Brief: For the listing below, show each line that includes the string "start".

─── Collected data ───

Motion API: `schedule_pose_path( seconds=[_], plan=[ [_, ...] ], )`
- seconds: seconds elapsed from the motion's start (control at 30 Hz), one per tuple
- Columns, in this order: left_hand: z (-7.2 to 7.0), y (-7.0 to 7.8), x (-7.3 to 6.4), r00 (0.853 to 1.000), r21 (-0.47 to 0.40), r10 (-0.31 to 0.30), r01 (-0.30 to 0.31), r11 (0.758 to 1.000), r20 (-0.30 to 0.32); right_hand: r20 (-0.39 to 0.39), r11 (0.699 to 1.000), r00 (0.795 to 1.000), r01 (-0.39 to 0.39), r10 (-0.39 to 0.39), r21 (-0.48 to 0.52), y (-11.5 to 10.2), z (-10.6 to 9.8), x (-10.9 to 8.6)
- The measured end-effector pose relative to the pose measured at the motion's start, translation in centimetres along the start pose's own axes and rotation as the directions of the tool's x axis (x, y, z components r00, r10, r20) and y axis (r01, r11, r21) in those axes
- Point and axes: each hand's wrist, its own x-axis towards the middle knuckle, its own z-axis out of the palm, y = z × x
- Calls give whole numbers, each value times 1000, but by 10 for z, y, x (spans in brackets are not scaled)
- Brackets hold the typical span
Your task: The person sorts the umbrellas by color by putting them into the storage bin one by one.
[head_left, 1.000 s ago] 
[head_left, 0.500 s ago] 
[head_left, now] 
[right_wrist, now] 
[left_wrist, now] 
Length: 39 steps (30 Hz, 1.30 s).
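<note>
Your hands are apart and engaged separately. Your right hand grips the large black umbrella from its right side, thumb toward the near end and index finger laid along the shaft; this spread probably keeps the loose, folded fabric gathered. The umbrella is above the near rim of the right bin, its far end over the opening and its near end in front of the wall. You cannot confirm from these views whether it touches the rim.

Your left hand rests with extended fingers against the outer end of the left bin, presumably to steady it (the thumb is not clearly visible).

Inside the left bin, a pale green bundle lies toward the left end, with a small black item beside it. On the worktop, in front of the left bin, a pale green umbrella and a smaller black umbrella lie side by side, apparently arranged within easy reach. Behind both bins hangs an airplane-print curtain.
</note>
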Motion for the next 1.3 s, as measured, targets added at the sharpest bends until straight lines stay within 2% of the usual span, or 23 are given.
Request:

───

Result of the exercise:
- seconds: seconds elapsed from the motion's start (control at 30 Hz), one per tuple
- The measured end-effector pose relative to the pose measured at the motion's start, translation in centimetres along the start pose's own axes and rotation as the directions of the tool's x axis (x, y, z components r00, r10, r20) and y axis (r01, r11, r21) in those axes

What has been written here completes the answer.